Reputation: 129
As part of an optimization/cleanup pass, I'm trying to understand how to reduce temporary copies. While doing this I noticed that a conversion operator invoked my class's copy-constructor which otherwise can be avoided.
struct CSetViewer
{
int s;
CSetViewer(int size) : s(size) {}
CSetViewer(const CSetViewer &) = delete;
CSetViewer &operator=(const CSetViewer &) = delete;
CSetViewer(CSetViewer &&) = delete;
CSetViewer &operator=(CSetViewer &&) = delete;
};
struct CSet
{
operator CSetViewer() { return {1}; }
CSetViewer GetSetViewer() { return {1}; }
};
void testSet(const CSetViewer &set) {}
void main()
{
CSet set;
testSet(set.GetSetViewer());
testSet(set); // Error: attempting to reference a deleted function
}
In the following code, the first call to testSet compiles fine, but the second seems to want to invoke the copy constructor.
Adding:
void testSet(CSetViewer &&set) {}
Makes the code compile (VS 2017), but I really don't understand why as I thought that const-reference version would suffice in this situation.

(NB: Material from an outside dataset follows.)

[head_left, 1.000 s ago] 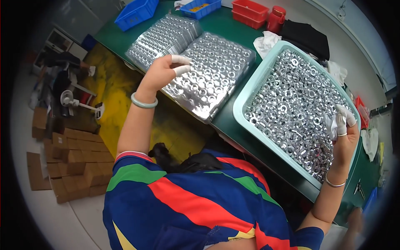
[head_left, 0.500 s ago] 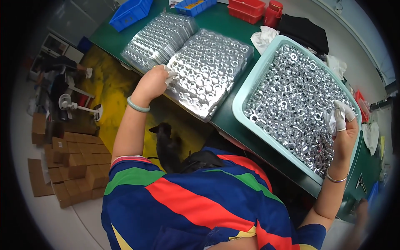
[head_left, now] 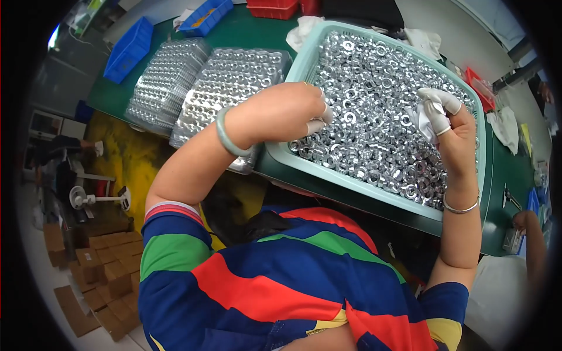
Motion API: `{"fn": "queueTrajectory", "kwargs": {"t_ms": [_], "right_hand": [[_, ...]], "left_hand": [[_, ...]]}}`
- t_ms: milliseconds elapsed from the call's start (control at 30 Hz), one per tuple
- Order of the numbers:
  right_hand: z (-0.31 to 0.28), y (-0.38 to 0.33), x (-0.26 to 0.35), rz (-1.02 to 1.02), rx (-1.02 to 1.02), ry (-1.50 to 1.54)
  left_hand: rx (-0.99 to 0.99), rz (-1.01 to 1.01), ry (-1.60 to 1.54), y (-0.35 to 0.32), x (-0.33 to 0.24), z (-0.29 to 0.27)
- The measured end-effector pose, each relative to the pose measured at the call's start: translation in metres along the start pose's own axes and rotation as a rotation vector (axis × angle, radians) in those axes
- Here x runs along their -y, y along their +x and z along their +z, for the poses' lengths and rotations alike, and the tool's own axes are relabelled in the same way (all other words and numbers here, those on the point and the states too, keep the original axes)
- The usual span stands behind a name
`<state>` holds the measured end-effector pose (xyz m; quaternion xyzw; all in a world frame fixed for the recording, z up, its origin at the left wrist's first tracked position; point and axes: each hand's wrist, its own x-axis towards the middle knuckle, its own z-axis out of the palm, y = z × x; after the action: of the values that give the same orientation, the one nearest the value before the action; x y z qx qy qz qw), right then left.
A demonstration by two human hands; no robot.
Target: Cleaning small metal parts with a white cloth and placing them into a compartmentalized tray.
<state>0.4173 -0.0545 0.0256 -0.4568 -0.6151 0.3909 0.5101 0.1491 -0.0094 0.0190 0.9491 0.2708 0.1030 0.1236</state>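
Near the front edge of the green surface (head_left: 503, 175) sits a pale teal plastic bin (head_left: 304, 55), rectangular with rounded corners and heaped with shiny silver metal nuts (head_left: 374, 117), small, ring-shaped and glinting. To its left lie two clear moulded plastic trays (head_left: 234, 76), dimpled in rows, each pocket holding a nut; the farther tray (head_left: 167, 76) lies beside the nearer one, toward the surface's left edge. Blue plastic bins (head_left: 130, 47) stand at the far left corner and red ones (head_left: 272, 9) along the far edge, with white cloths (head_left: 304, 26) just behind the teal bin.

Half a second ago the left hand rested on the near tray's edge; it has since crossed to the teal bin. The right hand was already at the bin's right side and has stayed there.

The left hand (head_left: 281, 114), a green bangle on its wrist, is curled knuckles-up over the bin's near left corner, white-capped fingertips (head_left: 316, 124) pressed down among the nuts; whether it grips any cannot be told. The right hand (head_left: 453, 134), a thin silver bracelet on its wrist, is raised over the nuts on the right side, white-covered fingers (head_left: 436, 105) pinched narrowly together; anything between them is too small to see.
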Motion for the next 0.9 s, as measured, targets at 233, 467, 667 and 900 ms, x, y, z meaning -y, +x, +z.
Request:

How is the conversion operator different from the GetSetViewer function? Can I make the code above work with the conversion operator without invoking the copy or move constructor?
Upvotes: 4
Views: 162
Reputation: 40080
This is a known bug of Microsoft Visual Studio. A bug report has been filed the 2018-11-12. No news from there.